The Catholic Church and Eastern Orthodox Church broke communion during the East–West Schism of 1054. While an informal divide between the East and West existed prior to the split, these were internal disputes, under the umbrella of the recognised “one, holy, catholic and apostolic Church” of the Nicene Creed. It is only after the formal schism of the 11th century that two, distinct churches are seen to exist, and thus commence relations. The split has, on both sides, been immensely lamented, for it defeats the exhortation of Jesus Christ “that they may all be one" (John 17:21). The anguish over the past has spurred both sides, particularly in recent decades, to work towards restoring Christian unity through ecumenical efforts.

Relations between the East and West have warmed over the last century, as both churches embrace a dialogue of charity. The Second Vatican Council (1962-1965) ushered in a new era of relations for the Roman Church towards the Eastern Orthodox Church, fondly describing the Orthodox as “separated brethren” with valid sacraments and an apostolic priesthood. Likewise, the Eastern Orthodox Church encouraged local churches to prepare for future dialogue in the Third Pan-Orthodox Conference in Rhodes (1964), and has since engaged in several ecumenical efforts with the Vatican. Significantly, in 1965 Pope Paul VI and Ecumenical Patriarch Athenagoras I of Constantinople jointly lifted the mutual excommunications of 1054. In November 2019, the current Ecumenical Patriarch of Constantinople, Bartholomew I, stated that in his view, the reunification of the Eastern Orthodox and Catholic churches is inevitable.

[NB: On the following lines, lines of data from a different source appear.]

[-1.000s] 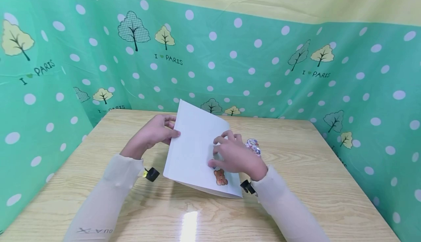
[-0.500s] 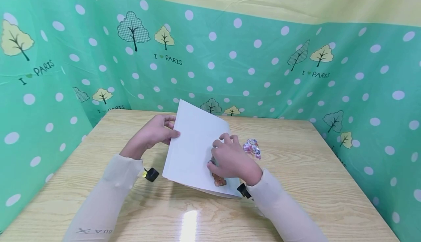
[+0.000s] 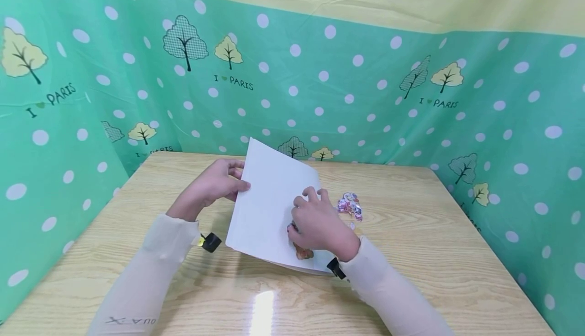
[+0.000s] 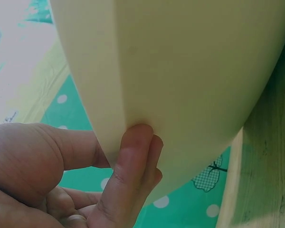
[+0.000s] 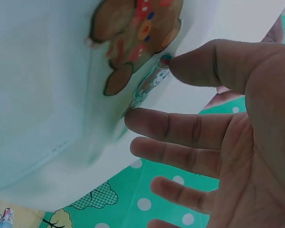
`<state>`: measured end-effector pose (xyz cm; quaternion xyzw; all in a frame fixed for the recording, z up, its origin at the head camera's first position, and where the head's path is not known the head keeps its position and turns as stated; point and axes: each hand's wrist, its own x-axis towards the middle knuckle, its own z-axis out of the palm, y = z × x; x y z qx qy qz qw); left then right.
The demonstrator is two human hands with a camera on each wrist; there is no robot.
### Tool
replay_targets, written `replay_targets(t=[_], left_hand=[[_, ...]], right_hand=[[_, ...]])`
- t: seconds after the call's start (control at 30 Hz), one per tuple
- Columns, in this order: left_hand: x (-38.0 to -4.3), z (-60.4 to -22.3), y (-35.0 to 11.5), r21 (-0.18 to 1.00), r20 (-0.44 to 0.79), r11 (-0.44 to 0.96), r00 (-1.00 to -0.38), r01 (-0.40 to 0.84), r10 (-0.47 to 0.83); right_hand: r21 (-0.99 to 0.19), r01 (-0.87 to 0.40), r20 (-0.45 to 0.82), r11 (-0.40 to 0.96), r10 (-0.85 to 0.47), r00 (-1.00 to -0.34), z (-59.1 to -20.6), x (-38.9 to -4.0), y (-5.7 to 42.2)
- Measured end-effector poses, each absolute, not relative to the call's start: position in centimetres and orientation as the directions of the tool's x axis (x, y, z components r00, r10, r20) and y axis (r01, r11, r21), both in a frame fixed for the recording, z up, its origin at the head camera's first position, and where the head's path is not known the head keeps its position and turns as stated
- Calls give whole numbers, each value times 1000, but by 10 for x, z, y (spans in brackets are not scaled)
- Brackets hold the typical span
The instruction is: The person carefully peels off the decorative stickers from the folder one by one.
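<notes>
In the head view a white sheet of paper or card (image 3: 269, 199) stands tilted above the table. My left hand (image 3: 219, 183) pinches its left edge between thumb and fingers; the left wrist view shows the sheet's crease (image 4: 119, 71) beside the fingertips. My right hand (image 3: 315, 222) is over the sheet's right part. In the right wrist view its thumb and index finger grip a small shiny figure sticker (image 5: 154, 78) at its two ends, close to the sheet. A brown bear sticker (image 5: 130, 28) lies beside it on the sheet, partly covered by the hand in the head view.
A second shiny figure sticker (image 3: 350, 206) lies on the wooden table (image 3: 411, 214), right of the sheet. Green dotted cloth (image 3: 292, 92) hangs behind and at the sides. A translucent panel with faint print (image 5: 33, 95) shows in the right wrist view.
My right hand has shifted slightly left and down across the sheet, covering more of the bear sticker and uncovering the sticker on the table. The left hand stays put.
</notes>
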<state>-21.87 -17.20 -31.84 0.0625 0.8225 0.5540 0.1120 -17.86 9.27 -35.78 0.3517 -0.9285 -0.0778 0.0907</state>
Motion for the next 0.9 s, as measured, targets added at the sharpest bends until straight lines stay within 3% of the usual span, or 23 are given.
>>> replay_targets(t=[0.17,0.53,0.9], left_hand=[[-219,-319,-173,927,-115,375,-966,-20,232],[-219,-317,-173,926,-111,377,-966,-16,232],[-218,-317,-172,926,-121,378,-966,-26,229]], right_hand=[[210,-640,120,739,-669,-733,-358,-177,92],[100,-643,52,759,-649,-759,-356,-174,90],[89,-625,41,775,-630,-775,-361,-173,84]])
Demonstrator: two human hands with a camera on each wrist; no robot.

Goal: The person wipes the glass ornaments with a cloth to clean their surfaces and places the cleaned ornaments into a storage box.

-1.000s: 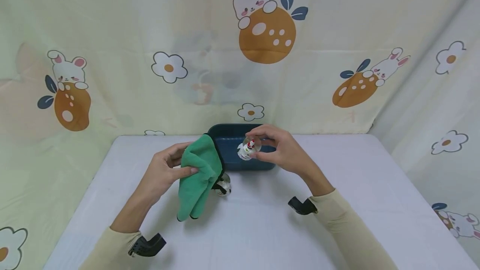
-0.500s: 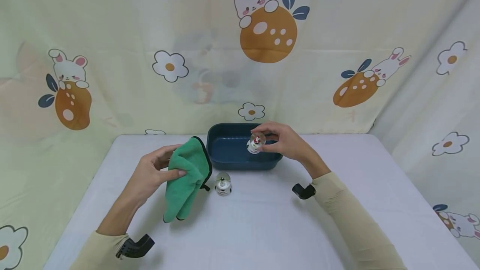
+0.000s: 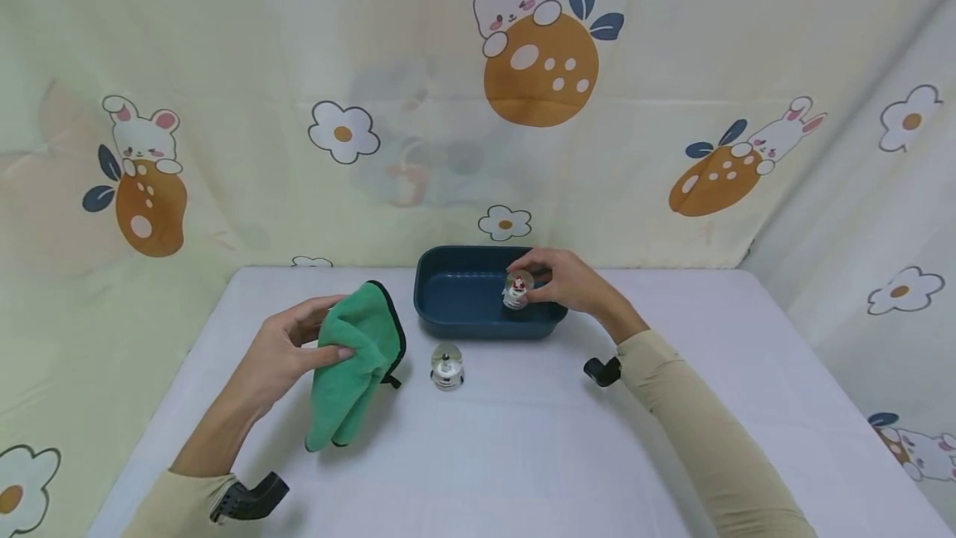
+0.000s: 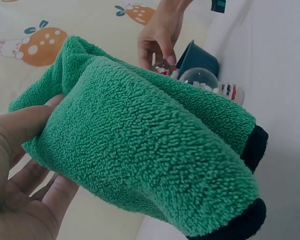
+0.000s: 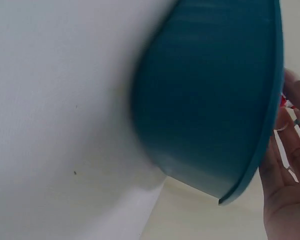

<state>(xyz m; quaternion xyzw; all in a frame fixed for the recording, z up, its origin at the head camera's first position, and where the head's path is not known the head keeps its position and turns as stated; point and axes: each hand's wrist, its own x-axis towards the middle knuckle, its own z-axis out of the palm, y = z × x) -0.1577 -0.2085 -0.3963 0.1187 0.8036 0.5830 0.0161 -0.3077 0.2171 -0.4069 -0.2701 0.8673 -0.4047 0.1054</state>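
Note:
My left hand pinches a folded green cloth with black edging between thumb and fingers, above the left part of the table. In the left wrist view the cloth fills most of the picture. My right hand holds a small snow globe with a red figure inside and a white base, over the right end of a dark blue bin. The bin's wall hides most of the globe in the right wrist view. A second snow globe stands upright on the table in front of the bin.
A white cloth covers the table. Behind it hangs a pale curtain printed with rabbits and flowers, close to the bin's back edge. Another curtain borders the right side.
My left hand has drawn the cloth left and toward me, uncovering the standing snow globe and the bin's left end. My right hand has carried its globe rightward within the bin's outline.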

== Historical relations ==
The East and West were two centres of influence throughout Christian history. While an informal divide existed prior, in 1054 mutual excommunications were formally issued, thereby rupturing relations and causing schism. Multiple attempts at healing the union have taken place, most notably at the Second Council of Lyon and the Council of Florence, which were both ultimately unsuccessful. The only reconciliation that has been brought about is in the creation of Eastern Catholic Churches, which are also a point of disconcertment for the Eastern Orthodox.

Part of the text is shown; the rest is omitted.